Wednesday, February 18, 2009

A blessing.

When I was at Missions Fest in January, I sat in on a guest lecture about the Sudan...overwhelming and honest. I still think about that lecture often. At the end, the speaker finished with this Franciscan blessing. I felt like it summarized exactly what I've been feeling in the last number of months. I heard him speak it, and then had no idea where to find it...until I very randomnly found it on Facebook...of all places.

Enjoy.

May God bless you with discomfort at easy answers, half truths, and superficial relationships, so that you may live deep within your heart.

May God bless you with anger at injustice, oppression, and exploitation of people, so that you may work for justice, freedom and peace.

May God bless you with tears to shed for those who suffer from pain, rejection, starvation, and war, so that you may reach out your hand to comfort them and to turn their pain in to joy.

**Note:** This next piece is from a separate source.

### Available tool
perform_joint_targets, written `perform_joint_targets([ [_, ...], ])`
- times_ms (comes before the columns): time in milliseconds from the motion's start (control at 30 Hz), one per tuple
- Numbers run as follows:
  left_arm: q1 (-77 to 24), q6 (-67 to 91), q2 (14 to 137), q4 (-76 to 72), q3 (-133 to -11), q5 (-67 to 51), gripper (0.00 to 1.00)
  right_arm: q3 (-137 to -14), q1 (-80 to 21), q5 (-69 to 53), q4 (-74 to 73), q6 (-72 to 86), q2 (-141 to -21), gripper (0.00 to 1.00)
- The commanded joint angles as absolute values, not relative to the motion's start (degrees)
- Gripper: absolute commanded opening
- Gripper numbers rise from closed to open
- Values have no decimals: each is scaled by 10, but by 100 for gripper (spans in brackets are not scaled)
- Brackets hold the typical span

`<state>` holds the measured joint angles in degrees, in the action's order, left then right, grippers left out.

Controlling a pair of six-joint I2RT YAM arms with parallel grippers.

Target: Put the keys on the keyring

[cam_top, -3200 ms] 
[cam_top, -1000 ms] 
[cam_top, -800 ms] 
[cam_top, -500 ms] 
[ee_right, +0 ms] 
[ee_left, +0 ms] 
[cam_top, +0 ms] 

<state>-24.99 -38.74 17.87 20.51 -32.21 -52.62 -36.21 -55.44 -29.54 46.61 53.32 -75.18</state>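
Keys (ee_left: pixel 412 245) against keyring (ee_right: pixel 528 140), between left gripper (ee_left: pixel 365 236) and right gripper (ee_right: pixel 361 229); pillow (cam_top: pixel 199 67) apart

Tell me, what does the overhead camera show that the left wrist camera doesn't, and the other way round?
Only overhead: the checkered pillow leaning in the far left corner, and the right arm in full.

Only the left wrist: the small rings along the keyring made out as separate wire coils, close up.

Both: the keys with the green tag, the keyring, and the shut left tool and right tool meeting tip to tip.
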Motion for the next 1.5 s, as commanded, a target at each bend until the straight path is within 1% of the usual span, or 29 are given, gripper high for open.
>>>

And may God bless you with enough foolishness to believe that you can make a difference in this world, so that you can do what others claim cannot be done.

Sunday, February 15, 2009

Reconciliation...

"The re-consecration of desecrated places" is one of Webster's definitions of reconciliation. As followers of Christ, we are called to the ministry of reconciliation. When I look at this definition, I am immediately excited and overwhelmed in the same breath. Is not our entire earth "desecrated"? Are not each one of us "desecrated"? Then I am reminded...I am not taking the lead on this. It is not my power, my might, my strength that brings this about. I am merely tapping into that groundwork which has already been laid: Christ's sacrifice.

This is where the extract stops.